Now that we have covered the declared candidates, it’s time to take a look at a few of the potential candidates — those who haven’t yet thrown their hat into the ring. (You can read our previous posts here, here, here and here.)
The Wikipedia page on the “Illinois gubernatorial election, 2018” lists more than a dozen “potential” candidates, but for now we’re only going to focus on three:
- Scott Drury (D-Highwood) State Representative from the 58th House District.
- Robin Kelly (D-Chicago) U.S. Representative from the 2nd Congressional District.
- Kwame Raoul (D-Chicago) State Senator from the 13th Senate District.
First, a note: that Wikipedia page leaves Alexander Paterakis off of the list of declared candidates. Evidently the Leftists at Wikipedia agree with me that Alex’s comments about not raising taxes disqualifies him as a serious Democratic Party candidate. (LOL.)

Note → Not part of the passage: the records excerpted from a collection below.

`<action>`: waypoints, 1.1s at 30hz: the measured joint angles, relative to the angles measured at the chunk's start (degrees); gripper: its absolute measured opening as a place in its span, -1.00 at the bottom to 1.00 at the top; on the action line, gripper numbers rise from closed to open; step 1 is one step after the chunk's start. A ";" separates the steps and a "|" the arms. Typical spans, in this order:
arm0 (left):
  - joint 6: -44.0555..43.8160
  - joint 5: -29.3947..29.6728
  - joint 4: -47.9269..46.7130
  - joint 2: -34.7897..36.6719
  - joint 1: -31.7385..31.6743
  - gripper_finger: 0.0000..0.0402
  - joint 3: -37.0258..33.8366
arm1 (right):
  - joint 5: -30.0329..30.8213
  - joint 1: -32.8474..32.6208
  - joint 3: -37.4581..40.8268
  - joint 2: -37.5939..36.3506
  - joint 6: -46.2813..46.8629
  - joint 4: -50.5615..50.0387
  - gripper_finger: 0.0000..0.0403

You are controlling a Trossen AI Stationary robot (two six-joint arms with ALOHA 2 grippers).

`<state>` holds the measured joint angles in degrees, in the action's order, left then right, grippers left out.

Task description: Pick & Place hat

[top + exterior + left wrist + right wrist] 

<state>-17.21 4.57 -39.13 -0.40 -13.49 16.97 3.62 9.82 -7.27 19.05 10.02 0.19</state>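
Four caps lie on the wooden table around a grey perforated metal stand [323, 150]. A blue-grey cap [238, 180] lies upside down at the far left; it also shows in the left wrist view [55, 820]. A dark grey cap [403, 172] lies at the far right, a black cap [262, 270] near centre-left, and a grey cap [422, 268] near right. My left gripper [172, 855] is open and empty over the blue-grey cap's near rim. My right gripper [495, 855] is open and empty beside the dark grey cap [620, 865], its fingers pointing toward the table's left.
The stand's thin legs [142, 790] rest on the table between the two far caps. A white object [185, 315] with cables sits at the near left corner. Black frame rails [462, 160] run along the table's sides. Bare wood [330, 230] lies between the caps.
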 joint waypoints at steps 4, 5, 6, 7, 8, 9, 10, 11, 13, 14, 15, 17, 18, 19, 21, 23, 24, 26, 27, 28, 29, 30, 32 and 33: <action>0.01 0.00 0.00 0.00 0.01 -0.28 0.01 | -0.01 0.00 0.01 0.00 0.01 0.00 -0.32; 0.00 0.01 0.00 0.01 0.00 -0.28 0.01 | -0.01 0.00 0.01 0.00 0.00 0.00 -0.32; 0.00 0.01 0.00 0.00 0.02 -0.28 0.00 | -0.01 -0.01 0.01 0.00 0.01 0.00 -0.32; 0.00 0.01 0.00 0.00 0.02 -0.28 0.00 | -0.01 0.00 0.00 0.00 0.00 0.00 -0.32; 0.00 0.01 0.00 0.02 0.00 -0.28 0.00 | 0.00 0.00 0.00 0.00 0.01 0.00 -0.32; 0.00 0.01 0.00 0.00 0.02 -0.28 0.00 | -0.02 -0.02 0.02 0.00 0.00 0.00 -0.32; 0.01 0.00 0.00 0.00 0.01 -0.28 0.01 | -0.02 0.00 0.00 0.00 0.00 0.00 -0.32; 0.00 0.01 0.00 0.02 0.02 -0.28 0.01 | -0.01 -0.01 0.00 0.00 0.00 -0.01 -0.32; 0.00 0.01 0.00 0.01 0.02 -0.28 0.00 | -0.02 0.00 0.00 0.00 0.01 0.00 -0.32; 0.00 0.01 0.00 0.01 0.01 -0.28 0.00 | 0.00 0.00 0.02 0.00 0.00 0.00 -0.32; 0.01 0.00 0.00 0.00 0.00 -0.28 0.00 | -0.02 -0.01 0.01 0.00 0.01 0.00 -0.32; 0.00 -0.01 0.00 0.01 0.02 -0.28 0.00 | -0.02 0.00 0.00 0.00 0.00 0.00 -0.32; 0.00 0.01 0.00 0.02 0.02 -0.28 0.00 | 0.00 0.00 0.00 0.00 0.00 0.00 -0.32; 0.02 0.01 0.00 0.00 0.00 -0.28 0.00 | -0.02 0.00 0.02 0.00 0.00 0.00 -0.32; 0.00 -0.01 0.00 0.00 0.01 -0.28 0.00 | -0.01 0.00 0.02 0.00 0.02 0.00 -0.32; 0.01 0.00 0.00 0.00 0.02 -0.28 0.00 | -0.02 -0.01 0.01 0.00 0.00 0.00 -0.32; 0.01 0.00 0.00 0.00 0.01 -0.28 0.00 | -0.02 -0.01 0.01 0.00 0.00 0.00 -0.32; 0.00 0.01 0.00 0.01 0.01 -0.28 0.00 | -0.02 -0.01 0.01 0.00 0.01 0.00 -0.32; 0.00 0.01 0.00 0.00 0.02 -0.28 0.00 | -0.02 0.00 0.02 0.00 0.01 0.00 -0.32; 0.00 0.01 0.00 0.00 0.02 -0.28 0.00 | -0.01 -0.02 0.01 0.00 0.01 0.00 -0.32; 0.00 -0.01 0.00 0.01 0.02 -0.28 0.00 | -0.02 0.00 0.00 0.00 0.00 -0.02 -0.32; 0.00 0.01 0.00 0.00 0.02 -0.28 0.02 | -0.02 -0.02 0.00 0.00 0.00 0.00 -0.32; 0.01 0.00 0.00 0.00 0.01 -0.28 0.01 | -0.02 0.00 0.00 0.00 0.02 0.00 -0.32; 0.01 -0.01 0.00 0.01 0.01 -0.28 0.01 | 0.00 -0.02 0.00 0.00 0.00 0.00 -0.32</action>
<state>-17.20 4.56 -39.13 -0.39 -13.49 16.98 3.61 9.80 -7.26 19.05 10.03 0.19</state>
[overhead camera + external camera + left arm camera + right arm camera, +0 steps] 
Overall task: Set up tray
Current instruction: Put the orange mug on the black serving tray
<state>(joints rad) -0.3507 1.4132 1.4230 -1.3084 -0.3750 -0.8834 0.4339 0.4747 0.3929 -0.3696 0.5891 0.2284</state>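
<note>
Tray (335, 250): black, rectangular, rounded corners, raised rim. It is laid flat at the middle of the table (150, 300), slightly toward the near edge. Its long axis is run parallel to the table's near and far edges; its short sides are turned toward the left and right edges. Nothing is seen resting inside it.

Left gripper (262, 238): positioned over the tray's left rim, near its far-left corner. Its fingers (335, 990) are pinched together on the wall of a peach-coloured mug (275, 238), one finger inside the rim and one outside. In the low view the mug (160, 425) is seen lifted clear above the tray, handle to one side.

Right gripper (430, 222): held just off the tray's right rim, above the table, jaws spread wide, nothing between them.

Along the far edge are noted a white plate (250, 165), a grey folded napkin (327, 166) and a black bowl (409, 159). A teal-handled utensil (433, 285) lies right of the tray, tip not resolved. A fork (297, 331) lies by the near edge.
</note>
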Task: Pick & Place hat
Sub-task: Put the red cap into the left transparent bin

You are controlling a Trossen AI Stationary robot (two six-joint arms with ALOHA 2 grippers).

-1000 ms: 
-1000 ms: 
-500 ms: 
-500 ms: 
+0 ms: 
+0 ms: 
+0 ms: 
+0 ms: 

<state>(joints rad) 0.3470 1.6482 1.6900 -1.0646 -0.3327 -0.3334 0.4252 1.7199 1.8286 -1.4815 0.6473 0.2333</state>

Our first potential candidate is Scott Drury, a Democratic member of the state house who represents sections of the north shore suburban area. Just this week he announced that he is exploring a gubernatorial bid. In an email to supporters he explained why, saying that “Illinois is headed downhill”:
Partisan bickering, public corruption and uncontrolled violence have come to define our once great State. The public feels helpless against a billionaire governor and Democratic machine that refuse to prioritize people’s needs over political gain. Governor Rauner’s approval rating is dreadful, and Mike Madigan’s is even worse.
Some of that language is boilerplate to be sure, but this isn’t:
The public does not trust Illinois government. If Illinois is to change course and move forward, it first must establish a strong foundation of trust upon which it can build.
To that end, in January, I became the first Democrat in 30 years to refuse to support Mike Madigan in his quest to become Speaker of the Illinois House.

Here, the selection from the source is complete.